Los laberintos de la memoria

Recuerdo cuando mi padre recostaba la cabeza en la almohada, con la luz encendida, y se quedaba largo rato así, con los ojos cerrados. Yo le preguntaba si estaba dormido y él respondía: “Estoy pensando”. En algún recodo de sus profundos pensamientos, comenzaba a roncar. Y yo me sentía defraudada. Pero cuando se levantaba, tenía ideas geniales y escribía poesía el resto de la tarde. El hecho, con frecuencia repetido, era para mí un misterio.

Mi padre, creo, como hoy me ocurre, se perdía en los laberintos de la memoria, y a veces rescataba con éxito algo que iba a quedar en una página, o en mi propia subconsciencia. Hoy, desde esta distancia a la que uno llega con la trashumancia, las lecturas, las letras, la historia vivida y las narraciones familiares, tengo la misión de escribir mi primera columna para OnCuba, bajo el nombre Partes de Guerra, apellido heredado de ese poeta. Cierro los ojos tratando de perderme en mis propios laberintos y sacar la esencia que me gustaría dejar a los lectores.

En El laberinto de la soledad, Octavio Paz, Premio Nobel de Literatura 1990 y uno de los más importantes escritores de mi tierra adoptiva, México, reconstruye la voz del mexicano, su historia e identidad. Me pregunto: ¿cuántas veces habrá tenido que cerrar los ojos para pensar?

La voz de esa Cuba en la que he nacido por casualidad, aunque nos gusta decir que por accidente geográfico, tiembla todo el tiempo dentro de mí, sin que yo logre extraer su néctar.

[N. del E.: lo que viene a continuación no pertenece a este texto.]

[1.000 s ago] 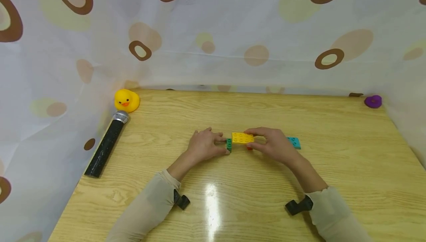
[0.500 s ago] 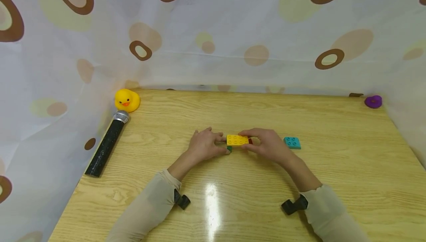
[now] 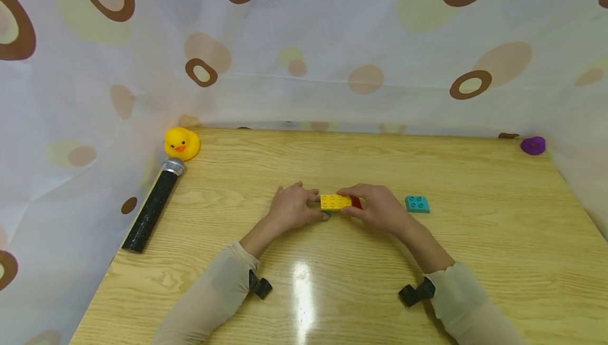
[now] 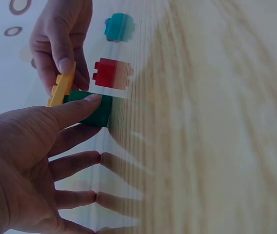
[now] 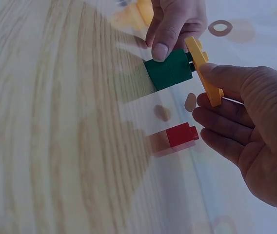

Yo no soy Octavio Paz ni Félix Guerra, pero soy una cubana en el mundo, que ha tenido que lidiar primero con la “maldita circunstancia del agua por todas partes” –“La isla en peso”, Virgilio Piñera–, y luego con ese desahucio que significa “marcharse a vivir una cultura diferente” –León Gieco, “Solo le pido a Dios”–.

Me pregunto, ¿qué es aquello que la memoria elige? Los primeros diez años de la vida adulta se fueron en la locura, la amnesia; en tratar de comprender (o de escapar) una realidad propia que hubiera preferido ver como ajena, como hacen tantos al intentar deconstruir la Cuba posrevolucionaria desde afuera. El siguiente lustro, el del autoexilio, estuvo en línea directa con la nostalgia honda, que me acompañó como enfermedad incurable, y me llevó, sin embargo, a la literatura.

Los últimos años han sido los de la libertad física y mental de eso que llamo el estadio definitivo de la madurez. Encontré el hilo de Ariadna y escapé del Minotauro, o eso me gustaría creer. Porque al mismo tiempo vuelvo la vista atrás y sigo encontrando a una Habana que se quedó detenida en el tiempo, en la maniobra de la supervivencia, en el fastidio de lo cotidiano, en el futuro mejor que no llega, en el mar surcado de otros tantos laberintos que es mejor olvidar, porque a veces los laberintos intentan también la desmemoria.

“El hombre es un dios cuando sueña y un mendigo cuando piensa”, dijo Friedrich Hölderlin, poeta alemán del llamado Siglo de las Luces. Ahora comprendo que, cuando mi viejo cerraba los ojos, estaba en realidad jugando a ser Dios.